PROBLEM DESCRIPTION
Print each record exactly, with no word added or removed.

PROVIDED ENTRIES
######

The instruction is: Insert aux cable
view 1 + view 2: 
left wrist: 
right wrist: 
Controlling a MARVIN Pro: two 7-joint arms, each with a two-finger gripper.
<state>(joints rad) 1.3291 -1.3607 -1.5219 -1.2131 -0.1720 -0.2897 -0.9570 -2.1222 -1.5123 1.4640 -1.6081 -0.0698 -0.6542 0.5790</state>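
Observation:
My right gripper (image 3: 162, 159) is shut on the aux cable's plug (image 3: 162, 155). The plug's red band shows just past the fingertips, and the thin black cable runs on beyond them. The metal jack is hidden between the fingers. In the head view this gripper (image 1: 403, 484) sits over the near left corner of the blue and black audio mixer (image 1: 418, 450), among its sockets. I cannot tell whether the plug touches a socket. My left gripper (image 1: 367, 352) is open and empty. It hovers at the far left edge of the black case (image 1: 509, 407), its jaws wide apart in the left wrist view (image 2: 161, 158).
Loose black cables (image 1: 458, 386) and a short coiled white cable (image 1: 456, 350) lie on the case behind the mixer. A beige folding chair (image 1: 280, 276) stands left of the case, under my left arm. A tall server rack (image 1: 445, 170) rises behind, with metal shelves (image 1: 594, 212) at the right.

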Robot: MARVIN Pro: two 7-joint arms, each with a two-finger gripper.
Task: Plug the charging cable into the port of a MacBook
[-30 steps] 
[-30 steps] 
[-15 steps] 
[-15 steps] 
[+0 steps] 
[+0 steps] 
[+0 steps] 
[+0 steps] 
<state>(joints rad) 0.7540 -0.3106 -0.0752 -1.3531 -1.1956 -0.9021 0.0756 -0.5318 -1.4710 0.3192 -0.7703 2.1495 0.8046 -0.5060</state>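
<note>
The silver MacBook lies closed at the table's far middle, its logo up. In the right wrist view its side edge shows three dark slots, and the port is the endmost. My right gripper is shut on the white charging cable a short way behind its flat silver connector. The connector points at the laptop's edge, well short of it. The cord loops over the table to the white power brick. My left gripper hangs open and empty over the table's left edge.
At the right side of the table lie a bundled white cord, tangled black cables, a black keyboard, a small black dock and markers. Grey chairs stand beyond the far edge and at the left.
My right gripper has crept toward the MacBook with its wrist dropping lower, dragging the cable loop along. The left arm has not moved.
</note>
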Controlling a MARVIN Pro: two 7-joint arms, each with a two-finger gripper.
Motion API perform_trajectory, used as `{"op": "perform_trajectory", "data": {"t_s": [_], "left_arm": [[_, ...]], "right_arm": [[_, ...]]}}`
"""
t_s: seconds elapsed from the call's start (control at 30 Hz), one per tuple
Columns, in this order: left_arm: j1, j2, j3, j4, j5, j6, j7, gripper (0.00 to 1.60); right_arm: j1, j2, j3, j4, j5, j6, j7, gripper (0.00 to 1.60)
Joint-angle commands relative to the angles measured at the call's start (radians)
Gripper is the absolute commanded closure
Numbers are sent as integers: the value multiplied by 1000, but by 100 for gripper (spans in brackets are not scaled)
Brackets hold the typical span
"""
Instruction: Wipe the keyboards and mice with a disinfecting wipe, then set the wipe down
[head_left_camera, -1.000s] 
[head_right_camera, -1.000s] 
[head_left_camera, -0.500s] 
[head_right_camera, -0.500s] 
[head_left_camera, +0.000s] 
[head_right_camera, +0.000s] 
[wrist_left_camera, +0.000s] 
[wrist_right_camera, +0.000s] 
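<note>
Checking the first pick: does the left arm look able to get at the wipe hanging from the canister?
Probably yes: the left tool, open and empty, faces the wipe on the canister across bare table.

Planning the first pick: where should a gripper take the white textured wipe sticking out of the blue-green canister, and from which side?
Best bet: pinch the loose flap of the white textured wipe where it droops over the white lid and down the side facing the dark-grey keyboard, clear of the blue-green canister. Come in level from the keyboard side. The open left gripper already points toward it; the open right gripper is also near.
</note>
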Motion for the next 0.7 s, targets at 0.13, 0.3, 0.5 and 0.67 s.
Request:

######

TASK RESULT
The instruction is: Insert aux cable
view 1 + view 2: 
left wrist: 
right wrist: 
Controlling a MARVIN Pro: two 7-joint arms, each with a two-finger gripper.
<state>(joints rad) 1.3291 -1.3607 -1.5219 -1.2131 -0.1720 -0.2897 -0.9570 -2.1222 -1.5123 1.4640 -1.6081 -0.0698 -0.6542 0.5790</state>
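Observation:
My right gripper (image 3: 162, 159) is shut on the aux cable's plug (image 3: 162, 155). The plug's red band shows just past the fingertips, and the thin black cable runs on beyond them. The metal jack is hidden between the fingers. In the head view this gripper (image 1: 403, 484) sits over the near left corner of the blue and black audio mixer (image 1: 418, 450), among its sockets. I cannot tell whether the plug touches a socket. My left gripper (image 1: 367, 352) is open and empty. It hovers at the far left edge of the black case (image 1: 509, 407), its jaws wide apart in the left wrist view (image 2: 161, 158).
Loose black cables (image 1: 458, 386) and a short coiled white cable (image 1: 456, 350) lie on the case behind the mixer. A beige folding chair (image 1: 280, 276) stands left of the case, under my left arm. A tall server rack (image 1: 445, 170) rises behind, with metal shelves (image 1: 594, 212) at the right.
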
Robot: MARVIN Pro: two 7-joint arms, each with a two-finger gripper.
Task: Plug the charging cable into the port of a MacBook
[-30 steps] 
[-30 steps] 
[-15 steps] 
[-15 steps] 
[+0 steps] 
[+0 steps] 
[+0 steps] 
[+0 steps] 
<state>(joints rad) 0.7540 -0.3106 -0.0752 -1.3531 -1.1956 -0.9021 0.0756 -0.5318 -1.4710 0.3192 -0.7703 2.1495 0.8046 -0.5060</state>
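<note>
The silver MacBook lies closed at the table's far middle, its logo up. In the right wrist view its side edge shows three dark slots, and the port is the endmost. My right gripper is shut on the white charging cable a short way behind its flat silver connector. The connector points at the laptop's edge, well short of it. The cord loops over the table to the white power brick. My left gripper hangs open and empty over the table's left edge.
At the right side of the table lie a bundled white cord, tangled black cables, a black keyboard, a small black dock and markers. Grey chairs stand beyond the far edge and at the left.
My right gripper has crept toward the MacBook with its wrist dropping lower, dragging the cable loop along. The left arm has not moved.
</note>
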Controlling a MARVIN Pro: two 7-joint arms, each with a two-finger gripper.
Motion API perform_trajectory, used as `{"op": "perform_trajectory", "data": {"t_s": [_], "left_arm": [[_, ...]], "right_arm": [[_, ...]]}}`
"""
t_s: seconds elapsed from the call's start (control at 30 Hz), one per tuple
Columns, in this order: left_arm: j1, j2, j3, j4, j5, j6, j7, gripper (0.00 to 1.60); right_arm: j1, j2, j3, j4, j5, j6, j7, gripper (0.00 to 1.60)
Joint-angle commands relative to the angles measured at the call's start (radians)
Gripper is the absolute commanded closure
Numbers are sent as integers: the value multiplied by 1000, but by 100 for gripper (spans in brackets are not scaled)
Brackets hold the typical span
"""
Instruction: Wipe the keyboards and mice with a disinfecting wipe, then set the wipe down
[head_left_camera, -1.000s] 
[head_right_camera, -1.000s] 
[head_left_camera, -0.500s] 
[head_right_camera, -0.500s] 
[head_left_camera, +0.000s] 
[head_right_camera, +0.000s] 
[wrist_left_camera, +0.000s] 
[wrist_right_camera, +0.000s] 
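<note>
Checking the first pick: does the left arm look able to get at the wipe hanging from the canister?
Probably yes: the left tool, open and empty, faces the wipe on the canister across bare table.

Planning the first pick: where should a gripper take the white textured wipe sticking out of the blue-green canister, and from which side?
Best bet: pinch the loose flap of the white textured wipe where it droops over the white lid and down the side facing the dark-grey keyboard, clear of the blue-green canister. Come in level from the keyboard side. The open left gripper already points toward it; the open right gripper is also near.
</note>
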Motion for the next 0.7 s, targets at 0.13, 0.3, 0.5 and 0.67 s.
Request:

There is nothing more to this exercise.